I'm totally kidding. Or not. 

Unteachable is not like most of your usual new adult novels (save for the many many sex in each chapter... but I'll get to that later). For starters, the main character Maise is... colorful. She's headstrong but a bit fragile and scared on the inside. She can be crass but she's also delicate. She's a contradiction of a lot of things but surprisingly, it all works. You know how there are a lot of NA characters who pretend to be good but are actually hypocrites? Nope, Maise isn't like that. She fearlessly owns up to who she is or what she does, even if she can be a class A bitch lots of times. It's refreshing, especially in a new adult novel. 

I think, with everything going on in the book, Maise's realness made for a great anchor in a book filled with passion, romance, and drama. There was a lot of that ~new adult flare~ to lengthen the plot but what made me interested in all of it was our protagonist. You don't need too much realism in a book but at least have some form of it to keep the readers glued til the end. In this book, it was Maise and the way she took everything in and reacted on/to them. Am I making sense? I HOPE I AM. 

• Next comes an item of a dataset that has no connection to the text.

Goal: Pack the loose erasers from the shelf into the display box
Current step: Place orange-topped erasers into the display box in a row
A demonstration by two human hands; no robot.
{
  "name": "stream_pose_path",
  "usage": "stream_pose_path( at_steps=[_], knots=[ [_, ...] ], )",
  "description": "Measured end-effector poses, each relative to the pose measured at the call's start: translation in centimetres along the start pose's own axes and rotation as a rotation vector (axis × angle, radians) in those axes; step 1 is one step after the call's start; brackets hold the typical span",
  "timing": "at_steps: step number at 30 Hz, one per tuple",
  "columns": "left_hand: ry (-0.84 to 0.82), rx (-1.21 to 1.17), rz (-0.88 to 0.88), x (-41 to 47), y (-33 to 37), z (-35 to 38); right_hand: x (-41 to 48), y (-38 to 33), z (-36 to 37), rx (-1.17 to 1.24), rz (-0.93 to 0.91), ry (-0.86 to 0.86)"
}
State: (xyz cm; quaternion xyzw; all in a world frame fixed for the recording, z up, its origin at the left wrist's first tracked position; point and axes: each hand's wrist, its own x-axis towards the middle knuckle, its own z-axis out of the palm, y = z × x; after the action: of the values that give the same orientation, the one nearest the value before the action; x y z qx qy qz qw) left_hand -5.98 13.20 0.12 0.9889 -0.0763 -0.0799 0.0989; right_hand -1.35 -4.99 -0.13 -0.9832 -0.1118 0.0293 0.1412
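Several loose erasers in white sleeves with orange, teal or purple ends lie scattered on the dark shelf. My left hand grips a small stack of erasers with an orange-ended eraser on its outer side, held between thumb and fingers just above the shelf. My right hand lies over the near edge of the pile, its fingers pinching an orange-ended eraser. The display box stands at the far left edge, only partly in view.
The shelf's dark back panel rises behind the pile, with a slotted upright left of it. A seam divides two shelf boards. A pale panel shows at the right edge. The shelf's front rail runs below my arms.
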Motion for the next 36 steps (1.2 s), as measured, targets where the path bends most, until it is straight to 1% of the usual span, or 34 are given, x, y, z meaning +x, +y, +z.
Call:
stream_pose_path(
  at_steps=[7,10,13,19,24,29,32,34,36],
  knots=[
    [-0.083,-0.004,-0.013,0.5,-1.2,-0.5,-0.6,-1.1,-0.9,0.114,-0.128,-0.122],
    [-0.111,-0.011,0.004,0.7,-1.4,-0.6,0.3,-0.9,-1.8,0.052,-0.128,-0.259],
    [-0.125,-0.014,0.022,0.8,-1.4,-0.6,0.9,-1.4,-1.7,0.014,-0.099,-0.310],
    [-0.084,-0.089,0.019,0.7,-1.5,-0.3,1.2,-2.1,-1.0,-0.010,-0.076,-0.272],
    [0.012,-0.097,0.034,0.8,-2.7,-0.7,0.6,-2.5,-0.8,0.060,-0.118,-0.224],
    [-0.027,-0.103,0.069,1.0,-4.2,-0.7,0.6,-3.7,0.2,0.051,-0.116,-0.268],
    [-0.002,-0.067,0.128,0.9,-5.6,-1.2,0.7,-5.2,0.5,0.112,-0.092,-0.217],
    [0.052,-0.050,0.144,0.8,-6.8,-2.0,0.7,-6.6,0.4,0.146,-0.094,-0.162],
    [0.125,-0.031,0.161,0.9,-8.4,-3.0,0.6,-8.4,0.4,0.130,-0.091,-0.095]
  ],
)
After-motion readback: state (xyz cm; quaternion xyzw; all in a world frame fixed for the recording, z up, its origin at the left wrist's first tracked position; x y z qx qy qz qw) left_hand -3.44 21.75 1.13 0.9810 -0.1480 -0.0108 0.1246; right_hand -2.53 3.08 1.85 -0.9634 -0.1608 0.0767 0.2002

Not a lot of people know this about me, but my top two favorite tropes are: 1) faux-relationships turning real and 2) teacher-student relationships. (You may judge me. I give you permission.) The latter being, quite frankly, the main reason why I picked this book up. Much to my disappointment though, the build up was lacking. It started so fast and kind of stalled in the middle and went quickly again towards the end. There was none of the excitement brought about by a budding (forbidden) relationship. It's like hiding was just so easy for them! I didn't feel any real threat to their relationship except for the school diva threatening to tell on them but she just seemed like a scapegoat towards the end. 


I realize that maybe the real struggle in their relationship isn't really how they're going to keep their love a secret but rather how they'll deal with their individual issues and still be together. Sounds pretty much like a regular romance novel but the difference is their age gap. Since Maise is a highschool senior and Evan is in his 30s, there was a lot of talk on whether they should stick it out even if she had a whole future ahead of her outside of their small town. It all makes perfect sense but to me it sort of dulls out the whole forbidden fruit idea. But for all I know, maybe the author didn't really intend to focus on it in the first place. 

A lot of the things in the book really got me thinking if I like the book more for it or less. But I am sure that there is one thing that I do not like about the book and it is is the gazillion sex scenes. I'm not a prude, I'm totally fine with detailed descriptions of sex in books. However, when there is waaaaaaaay too much of it, it bores me. After the third one I basically skimmed every similar scene after. Constant love making does not convince me that the characters have chemistry and that I should root for them. It takes more than that to build a really good romance (in life and in books! LOL). 

Towards the end, my reading experience was saved. Their happily ever after is inevitable but it was the last few chapters beautifully written with so much love and passion that got me. It's bizarre! One minute I want to get it over with, the next I'm all teary-eyed! It was a confusing yet pleasant feeling. 

Would I recommend Unteachable? Yes. It's not all bad but it's not OMG good for me either. It's worth the try though, that I can say. I've said this before about other books and it still rings true: you might have better luck with it than me.